So, what’s it like to ride a track, rather than ride on the road? Come with me and find out as we explore Track Racing together.

 

Being a relative newcomer to track racing after over 10 years on the road, I have discovered the speed and excitement of whizzing around in circles. Plus, I like staying warm and dry (very appealing when living in Scotland).

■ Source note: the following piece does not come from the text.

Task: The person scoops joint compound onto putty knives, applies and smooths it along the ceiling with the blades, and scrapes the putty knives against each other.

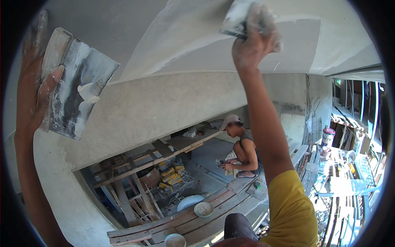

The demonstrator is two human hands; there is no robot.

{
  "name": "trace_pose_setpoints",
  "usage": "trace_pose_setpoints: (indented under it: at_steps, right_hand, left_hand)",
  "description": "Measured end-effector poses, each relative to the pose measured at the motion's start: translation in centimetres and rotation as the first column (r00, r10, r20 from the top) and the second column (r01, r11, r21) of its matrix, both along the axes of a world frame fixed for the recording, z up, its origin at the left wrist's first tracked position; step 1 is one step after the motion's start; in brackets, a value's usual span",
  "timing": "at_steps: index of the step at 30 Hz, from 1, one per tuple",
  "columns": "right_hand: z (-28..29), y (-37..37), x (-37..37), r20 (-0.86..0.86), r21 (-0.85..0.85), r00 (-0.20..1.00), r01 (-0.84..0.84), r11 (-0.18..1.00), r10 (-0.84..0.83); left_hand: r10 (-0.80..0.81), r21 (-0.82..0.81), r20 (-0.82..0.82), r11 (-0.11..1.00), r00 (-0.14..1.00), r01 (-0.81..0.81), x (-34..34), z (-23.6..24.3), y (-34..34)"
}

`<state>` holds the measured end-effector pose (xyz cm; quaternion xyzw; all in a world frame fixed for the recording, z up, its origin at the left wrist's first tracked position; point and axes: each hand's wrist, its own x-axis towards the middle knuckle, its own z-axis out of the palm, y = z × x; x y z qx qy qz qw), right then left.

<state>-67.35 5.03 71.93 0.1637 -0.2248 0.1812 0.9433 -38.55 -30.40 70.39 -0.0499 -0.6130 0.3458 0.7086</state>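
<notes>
High on the left, my left hand [31, 88] grips a wide putty knife [70, 103], its thumb over the pale handle side. White compound smears the blade, with a thicker dab near its right edge. My right hand [256, 47] is raised overhead, its fingers closed on a second putty knife [237, 19]. That blade lies at the ceiling [189, 53]; whether its edge touches cannot be made out. White residue coats the right fingers. Pale compound bands cross the grey ceiling panels.
Scaffold planks [222, 203] run below me, bearing a bowl [203, 209] and another bowl [175, 241]. A co-worker [245, 154] squats beyond them. Yellow bags [172, 177] and tangled cable lie lower down. A bare wall [164, 99] stands ahead; a paint bucket [328, 136] is at right.
</notes>
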Motion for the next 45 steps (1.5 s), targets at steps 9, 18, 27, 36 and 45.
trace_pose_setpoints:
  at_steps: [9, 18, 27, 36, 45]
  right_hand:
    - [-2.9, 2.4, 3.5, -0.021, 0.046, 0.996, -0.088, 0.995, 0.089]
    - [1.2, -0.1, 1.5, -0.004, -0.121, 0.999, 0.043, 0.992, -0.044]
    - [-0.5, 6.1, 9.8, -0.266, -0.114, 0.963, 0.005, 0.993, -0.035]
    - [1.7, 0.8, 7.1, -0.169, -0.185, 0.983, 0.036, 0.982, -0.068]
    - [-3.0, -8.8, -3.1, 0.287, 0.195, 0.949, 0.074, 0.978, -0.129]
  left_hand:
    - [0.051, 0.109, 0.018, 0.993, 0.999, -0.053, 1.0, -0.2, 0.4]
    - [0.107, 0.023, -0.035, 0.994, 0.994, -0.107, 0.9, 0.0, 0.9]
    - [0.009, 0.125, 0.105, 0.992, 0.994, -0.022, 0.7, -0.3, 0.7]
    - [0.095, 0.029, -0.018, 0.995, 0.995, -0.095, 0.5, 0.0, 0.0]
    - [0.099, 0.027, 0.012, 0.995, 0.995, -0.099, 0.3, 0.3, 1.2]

However, in saying this, it’s only been in recent years that cyclists have focused or specialised on one discipline alone. Prior to this, it used to be very common to ride a bike competitively on both the track and road and excel at both. Having done track league at the Sir Chris Hoy velodrome in Glasgow quickly followed by successive road races I am now convinced that road cyclists should add some track skills into their programme to help them on the road.

Having completed the track league at the Sir Chris Hoy Velodrome in Glasgow, quickly followed by successive road races, I am now convinced that road cyclists should add some track skills into their programme. Why? Well, they will find that track racing increases their road racing skills.

Track Racing Benefits

Track racing helps with:

# 1 Positioning

We ride close together on the road, but you feel this even more on a track because you simply have to stay in the mix if you want any chance at a good placing. If you are someone that struggles with bunch positioning and having the confidence to move around comfortably, you could benefit a lot from some track sessions.

# 2 Reading Races

Track riders are notorious for finishing well in road races because they know how to read the tactics. Why? Because they’ve spent hour upon hour on the velodrome riding races that are purely designed around tactical awareness. Go try the ‘elimination’ race on the track a few times over and see how much better you feel on the road.

# 3 Speed

On the track, you have one gear and you get used to riding a very high rpm (cadence). This type of leg work out does wonders for the sprint finish on the road. Get your leg speed up and watch your places move up.

#4 Interval Workouts

Some cyclists find it really hard to push themselves on the turbo or in lone training sessions. Just 3-4 track races in a league are enough to give you the same workout as an interval session, without having to psych yourself on your own! Get in touch with a local club or National Federation to find out how you can get into track racing – highly recommend!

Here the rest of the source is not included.